Egypt has signed a new oil and gas exploration deal with the German company Wintershall DEA with minimum investments of $43 million, according to the state-run Al-Ahram.
Under the terms of the deal Wintershall will explore oil and gas in the East Damanhour Bloc in the Nile Delta.
Since his rise to power Egypt’s General Abdel Fattah Al-Sisi has pledged to kickstart the economy by attracting foreign investments through its oil sector after investors pulled out following the 2011 revolution.
In December last year the Minister of Petroleum and Mineral Resources Tarek Al-Molla said that since 30 June 2013 – when the country’s first democratically elected civilian President, Mohamed Morsi, was overthrown – Egypt has made 103 petroleum agreements.

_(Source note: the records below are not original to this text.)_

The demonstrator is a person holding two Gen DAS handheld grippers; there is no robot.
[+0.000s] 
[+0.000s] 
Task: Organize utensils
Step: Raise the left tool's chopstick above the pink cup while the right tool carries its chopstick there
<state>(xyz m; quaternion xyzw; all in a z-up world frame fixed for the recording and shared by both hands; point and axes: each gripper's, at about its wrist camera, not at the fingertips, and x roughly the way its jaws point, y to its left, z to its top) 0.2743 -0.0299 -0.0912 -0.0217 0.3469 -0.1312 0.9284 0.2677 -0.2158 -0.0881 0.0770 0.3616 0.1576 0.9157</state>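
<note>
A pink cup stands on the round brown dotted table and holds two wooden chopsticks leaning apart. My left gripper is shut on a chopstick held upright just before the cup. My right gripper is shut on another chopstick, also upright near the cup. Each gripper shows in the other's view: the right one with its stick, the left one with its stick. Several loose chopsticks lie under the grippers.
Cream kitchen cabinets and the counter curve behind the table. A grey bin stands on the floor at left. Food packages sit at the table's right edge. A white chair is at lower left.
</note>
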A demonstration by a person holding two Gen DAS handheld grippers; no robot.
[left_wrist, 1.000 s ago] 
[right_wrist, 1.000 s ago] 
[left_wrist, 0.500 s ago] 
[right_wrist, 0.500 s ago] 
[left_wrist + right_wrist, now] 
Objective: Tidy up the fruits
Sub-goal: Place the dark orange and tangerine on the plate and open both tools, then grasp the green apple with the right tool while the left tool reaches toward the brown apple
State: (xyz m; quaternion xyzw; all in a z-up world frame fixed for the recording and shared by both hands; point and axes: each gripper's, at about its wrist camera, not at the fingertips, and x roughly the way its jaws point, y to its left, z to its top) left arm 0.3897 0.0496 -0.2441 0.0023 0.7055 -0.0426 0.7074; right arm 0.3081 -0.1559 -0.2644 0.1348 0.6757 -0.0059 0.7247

Egypt’s desperation for foreign investment has meant oil giants are securing highly favourable deals. In 2015 BP secured a deal to sell 100 per cent of the gas produced from two offshore blocks in Egypt, despite the fact that the traditional foreign investor’s share is 20-30 per cent.
Former Egyptian MP Hatem Azzam has previously estimated that BP’s deal cost the Egyptian people some $32 billion.
European countries have been criticised for pursuing deals in the gas sector regardless of the violations that are taking place in Egypt.
Some 60,000 political prisoners are in jail where they are systematically tortured and denied appropriate health care.
Applying economic pressure on Egypt and conditioning foreign investment on human rights would be effective leverage and is an issue that is constantly raised by activists.
In January, when Al-Sisi visited the UK as lead speaker at the African investment conference, protesters urged the government to raise the issue of human rights with its ally.
The Italian gas giant Eni was developing the largest gas field in the Mediterranean, Zohr, with Egypt when the Italian student Giulio Regeni was tortured to death and dumped on the Cairo-Alexandria road.
The Zohr gas field is worth around $6.4 billion to Eni.
Despite the fact that Italy initially withdrew its ambassador from Egypt following Regeni’s death, a replacement was sent just a year later.
At the time, Luigi Manconi, former president of the human rights commission in the Italian senate, told Al Jazeera: “An economic relationship like that which Eni is pledging to Egypt and Egypt is pledging Eni, although we may dislike it, is infinitely more powerful than the death of a 28-year-old Italian.”
Focus on the Italian-Egyptian relationship has resurfaced this week after news that Egypt detained and is torturing an Egyptian master’s student, Patrick Zaki, who is studying at the University of Bologna in northern Italy.
Some analysts have said Italy is using the political pressure placed on it by rights activists to cool relations with Egypt, to secure better deals with the north African country.